Читать книгу The Esophagus - Группа авторов - Страница 39

The underlying mechanisms of esophageal hypersensitivity highlight a complex interplay between biochemical and psychological pathways that is not well understood. Recognizably, esophageal hypersensitivity is implicated with esophageal chest pain due to GERD and dysmotility and is the hallmark for patients with functional esophageal disorders. At the most basic level, esophageal hypersensitivity represents peripheral, central, and sensory somatization that impacts gastrointestinal disease [48–50]. There are two main types of hypersensitivity: (i) allodynia, in which a normally non‐painful stimulus is registered as a painful stimulus; and (ii) hyperalgesia, in which a painful stimulus is amplified [48]. As it relates to esophageal chest pain, hypersensitivity results from the increased sensitivity to mechanical, chemical, or central nervous stimulation, which manifests as clinically significant symptoms.

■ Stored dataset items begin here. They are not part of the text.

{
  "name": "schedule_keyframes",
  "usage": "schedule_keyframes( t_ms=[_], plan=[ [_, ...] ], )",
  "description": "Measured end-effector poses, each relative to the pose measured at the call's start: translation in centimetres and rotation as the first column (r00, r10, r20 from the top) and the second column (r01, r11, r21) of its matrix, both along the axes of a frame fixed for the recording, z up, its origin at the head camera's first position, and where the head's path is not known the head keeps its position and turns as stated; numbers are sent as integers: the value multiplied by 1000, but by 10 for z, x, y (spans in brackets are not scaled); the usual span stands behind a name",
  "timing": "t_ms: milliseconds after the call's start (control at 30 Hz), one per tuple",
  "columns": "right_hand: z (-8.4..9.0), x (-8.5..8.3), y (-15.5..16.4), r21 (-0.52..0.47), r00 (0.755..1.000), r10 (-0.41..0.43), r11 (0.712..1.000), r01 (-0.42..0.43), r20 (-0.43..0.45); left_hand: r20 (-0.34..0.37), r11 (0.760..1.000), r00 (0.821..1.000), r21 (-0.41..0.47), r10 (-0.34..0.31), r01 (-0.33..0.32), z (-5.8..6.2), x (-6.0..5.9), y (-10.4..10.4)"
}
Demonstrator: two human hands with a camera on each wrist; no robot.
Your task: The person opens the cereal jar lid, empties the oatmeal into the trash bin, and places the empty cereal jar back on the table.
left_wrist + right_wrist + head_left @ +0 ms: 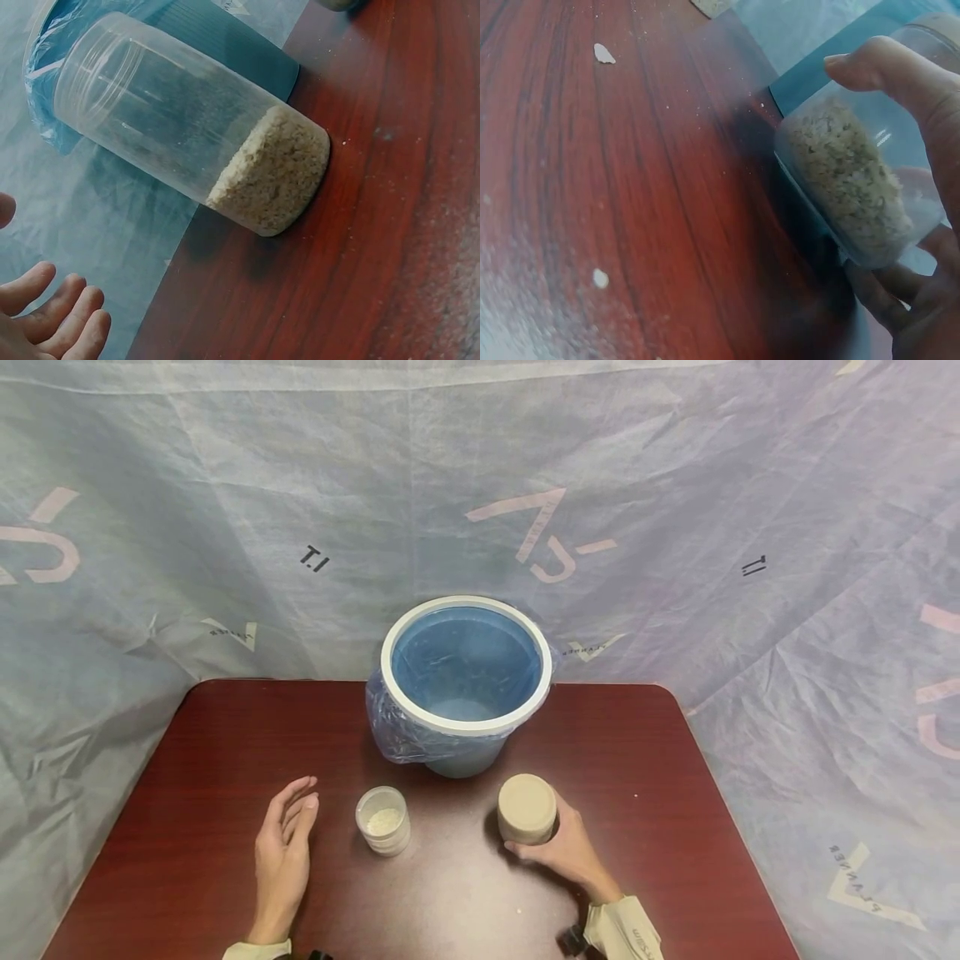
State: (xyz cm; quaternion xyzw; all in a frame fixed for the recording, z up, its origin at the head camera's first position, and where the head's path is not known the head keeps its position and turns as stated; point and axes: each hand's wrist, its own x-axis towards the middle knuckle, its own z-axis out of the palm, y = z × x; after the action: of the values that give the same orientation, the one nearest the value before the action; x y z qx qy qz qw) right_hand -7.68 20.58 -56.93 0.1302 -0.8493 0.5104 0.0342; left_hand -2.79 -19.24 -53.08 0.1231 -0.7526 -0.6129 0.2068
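My right hand (572,853) grips a clear jar with a beige lid (527,804), thumb on the near side. In the right wrist view this jar (847,176) holds pale, coarse flakes or grains in its lower part. Whether its base touches the table cannot be told. An open clear jar (386,835) stands upright left of the middle. The left wrist view shows that jar (172,112) partly filled with similar pale grains, its threaded mouth uncovered. To its left, apart from it, my left hand (282,852) holds nothing, its fingers loosely bent.
A blue bin (463,758) with a white rim and a clear plastic liner (405,735) stands at the table's back, beyond both jars. Small pale crumbs (601,278) lie on the reddish-brown table (202,760). Grey printed cloth (337,485) hangs behind and at the sides.
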Motion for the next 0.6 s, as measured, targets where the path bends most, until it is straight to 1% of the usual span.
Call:
schedule_keyframes(
  t_ms=[133,200,333,400,500,600],
  plan=[
    [25,6,-5,-14,1000,8,1000,-9,-9,23,999,999,16,-41,40,3,-1,1],
    [35,8,-6,-13,999,17,1000,-17,-27,18,998,998,20,-58,58,5,-2,2],
    [41,10,-6,-3,999,9,1000,-9,-37,-23,996,996,10,-88,88,7,-4,5],
    [41,10,-5,4,999,3,1000,-3,-46,-38,995,994,0,-98,98,9,-5,6],
    [28,6,-1,16,998,-3,1000,4,-65,-53,994,993,-12,-106,106,13,-6,7],
    [13,1,4,29,996,8,1000,-6,-84,-70,994,991,-33,-111,109,19,-8,8]
  ],
)
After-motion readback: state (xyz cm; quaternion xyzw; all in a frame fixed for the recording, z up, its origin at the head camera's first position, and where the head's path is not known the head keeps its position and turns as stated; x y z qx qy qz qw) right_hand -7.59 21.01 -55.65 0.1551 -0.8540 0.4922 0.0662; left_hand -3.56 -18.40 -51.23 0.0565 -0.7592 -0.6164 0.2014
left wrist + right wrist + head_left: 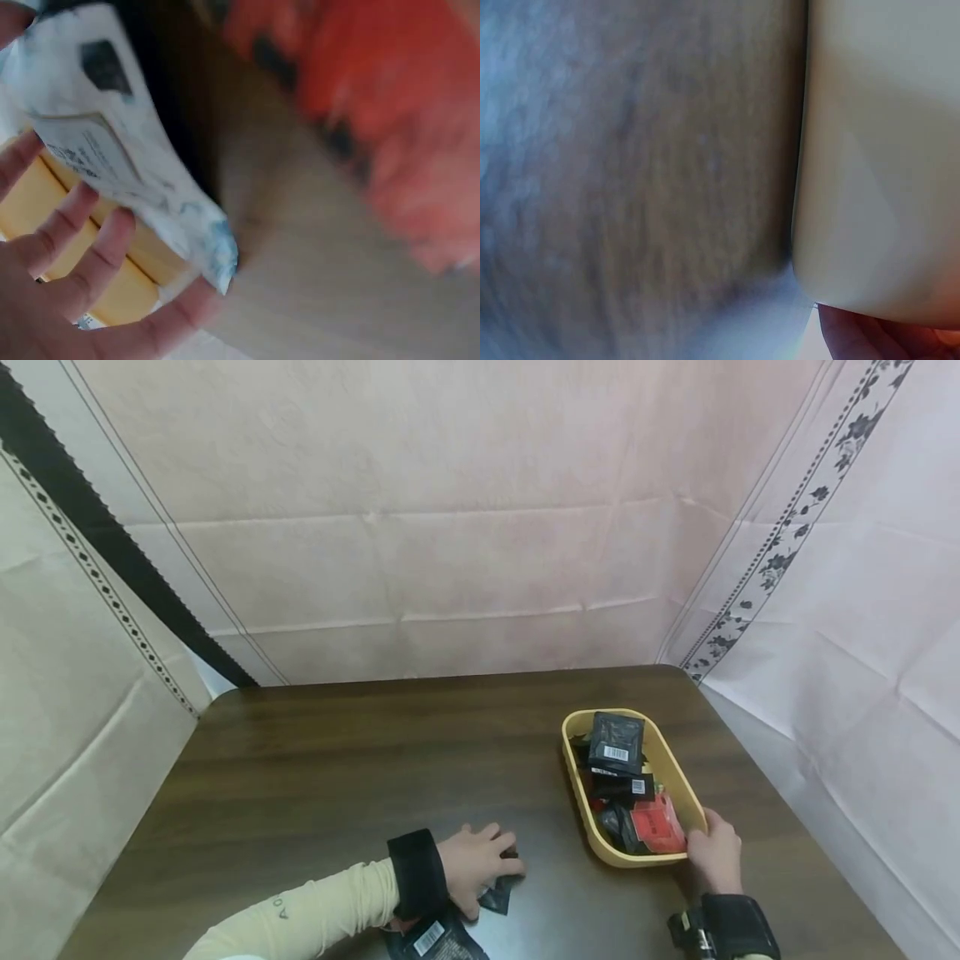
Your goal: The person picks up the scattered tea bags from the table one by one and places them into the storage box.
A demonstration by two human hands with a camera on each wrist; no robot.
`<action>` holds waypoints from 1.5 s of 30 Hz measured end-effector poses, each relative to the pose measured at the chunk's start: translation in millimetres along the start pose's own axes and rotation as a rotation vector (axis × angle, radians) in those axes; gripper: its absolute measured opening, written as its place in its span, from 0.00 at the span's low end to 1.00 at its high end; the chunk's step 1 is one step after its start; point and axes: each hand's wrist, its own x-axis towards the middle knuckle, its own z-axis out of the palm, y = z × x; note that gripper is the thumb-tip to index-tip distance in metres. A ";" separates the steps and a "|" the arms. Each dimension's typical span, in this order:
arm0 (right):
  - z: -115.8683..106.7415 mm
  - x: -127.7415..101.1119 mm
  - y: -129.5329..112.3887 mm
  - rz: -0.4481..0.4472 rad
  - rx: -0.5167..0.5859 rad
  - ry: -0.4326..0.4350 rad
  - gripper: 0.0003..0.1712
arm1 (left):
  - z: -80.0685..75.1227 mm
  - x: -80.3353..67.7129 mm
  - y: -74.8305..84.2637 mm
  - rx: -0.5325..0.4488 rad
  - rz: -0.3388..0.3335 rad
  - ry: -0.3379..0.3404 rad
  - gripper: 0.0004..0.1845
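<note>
Starting at the left, we see our left hand [476,858] lying palm down on the dark brown wooden table [315,777], fingers spread and fairly straight, pressing on a small black foil sachet [501,893] whose corner pokes out from under the fingertips. Just behind the wrist, beneath the black wrist strap, lies another black sachet with a white barcode label [433,941]. In the left wrist view the fingers [90,262] look relaxed and open, though that picture is too blurred for more. Well to the right of this hand stands a yellow oval plastic tray [581,806] filled with black sachets and one red sachet [658,823]. Our right hand [715,852] grips the tray's near right corner, fingers curled on its rim.
</note>
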 end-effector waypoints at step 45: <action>-5.4 2.8 5.7 -0.011 0.034 0.032 0.24 | -135.3 166.5 7.4 -0.081 -0.085 0.368 0.48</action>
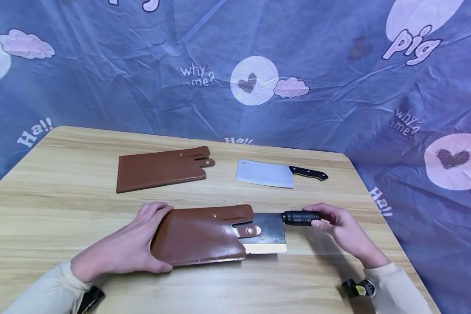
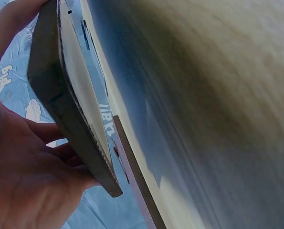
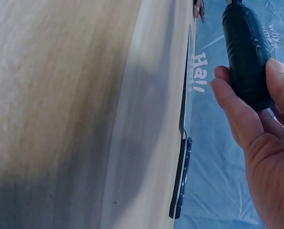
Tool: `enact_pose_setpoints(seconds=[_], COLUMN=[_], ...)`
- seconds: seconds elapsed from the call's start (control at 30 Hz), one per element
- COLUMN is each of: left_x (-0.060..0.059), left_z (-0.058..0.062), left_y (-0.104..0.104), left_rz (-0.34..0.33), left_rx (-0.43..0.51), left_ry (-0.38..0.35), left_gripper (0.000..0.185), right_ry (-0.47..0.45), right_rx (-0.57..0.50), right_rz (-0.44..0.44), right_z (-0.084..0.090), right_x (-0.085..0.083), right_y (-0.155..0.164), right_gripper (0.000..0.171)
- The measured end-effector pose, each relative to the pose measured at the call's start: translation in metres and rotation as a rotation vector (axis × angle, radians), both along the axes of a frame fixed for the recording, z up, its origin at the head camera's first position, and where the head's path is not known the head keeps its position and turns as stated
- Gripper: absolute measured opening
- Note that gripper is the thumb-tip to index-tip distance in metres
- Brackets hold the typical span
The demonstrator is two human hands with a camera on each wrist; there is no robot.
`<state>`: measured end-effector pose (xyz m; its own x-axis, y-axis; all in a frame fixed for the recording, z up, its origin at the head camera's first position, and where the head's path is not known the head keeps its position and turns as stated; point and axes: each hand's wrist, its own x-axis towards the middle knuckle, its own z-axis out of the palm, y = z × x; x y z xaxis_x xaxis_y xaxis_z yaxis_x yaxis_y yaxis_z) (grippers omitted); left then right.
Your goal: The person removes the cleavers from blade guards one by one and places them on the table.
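A brown leather knife sheath (image 1: 200,240) is gripped across its closed end by my left hand (image 1: 135,244), thumb at the near edge and fingers at the far edge. Out of its right end sticks part of a cleaver (image 1: 268,229) with a dark blade and bright cutting edge; the rest of the blade is hidden inside. My right hand (image 1: 341,226) pinches the end of the cleaver's black ribbed handle (image 3: 247,57) between thumb and fingers. The sheath's snap strap (image 1: 250,231) lies loose over the blade. In the left wrist view the sheath (image 2: 70,105) is held above the tabletop.
Behind the hands, a second brown sheath (image 1: 161,170) lies flat at the left. A silver cleaver (image 1: 264,173) with a black riveted handle lies to its right. The wooden table (image 1: 63,196) ends at a blue printed cloth (image 1: 141,87) behind and to the right.
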<state>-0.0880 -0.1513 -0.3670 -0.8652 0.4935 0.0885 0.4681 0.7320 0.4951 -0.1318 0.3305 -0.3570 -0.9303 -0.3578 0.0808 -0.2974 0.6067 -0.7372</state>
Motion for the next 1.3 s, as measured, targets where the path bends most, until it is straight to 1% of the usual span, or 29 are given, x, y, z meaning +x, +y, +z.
enact_pose_setpoints(seconds=[0.13,0.33,0.57,0.77,0.97,1.3], left_x=[0.000,-0.001,-0.001,0.000,-0.001,-0.001], left_z=[0.000,-0.001,-0.001,0.000,0.000,0.000], left_y=[-0.002,-0.004,-0.006,-0.007,-0.009,-0.011], left_rz=[0.005,0.001,-0.005,-0.004,0.007,0.016], left_rx=[-0.013,-0.002,0.006,0.005,0.004,0.011], left_ry=[-0.008,0.003,0.003,0.004,-0.002,-0.015], left_gripper=[0.115,0.114,0.115,0.115,0.115,0.117], right_ry=[-0.001,0.017,-0.008,-0.011,-0.023,-0.016], right_rx=[-0.012,-0.024,-0.034,-0.049,-0.072,-0.107], right_rz=[-0.017,-0.040,-0.068,-0.075,-0.107,-0.139], right_z=[0.000,0.003,0.003,0.004,0.005,0.004], right_x=[0.002,0.005,0.005,0.006,0.007,0.008], right_y=[0.000,-0.003,-0.003,-0.001,0.002,0.005], right_gripper=[0.030,0.029,0.027,0.028,0.028,0.031])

While each of these different types of sensory stimulation can cause hypersensitivity, the interactions between them result in a wide clinical spectrum. Studies focusing on mechanical stimulation have shown that patients with ECP experience lower sensory thresholds when undergoing balloon‐induced esophageal distension compared to healthy controls [51, 52]. Furthermore, Rao et al. showed that 83% (20/24) of patients reported reproduction of their chest pain with balloon distension [52]. Esophageal distension is not the only means by which mechanical stimulation causes pain; irregular contractile activity, including esophageal spasm and other motility disorders, may also trigger abnormal visceral processing of these mechanical stimuli. This was originally suggested by studies showing that prolonged contractions of the longitudinal smooth muscle layer can result in ECP, or more specifically that there appears to be a close temporal relationship between symptom hypersensitivity and contractile hypersensitivity during periods of esophageal acidification [53–55].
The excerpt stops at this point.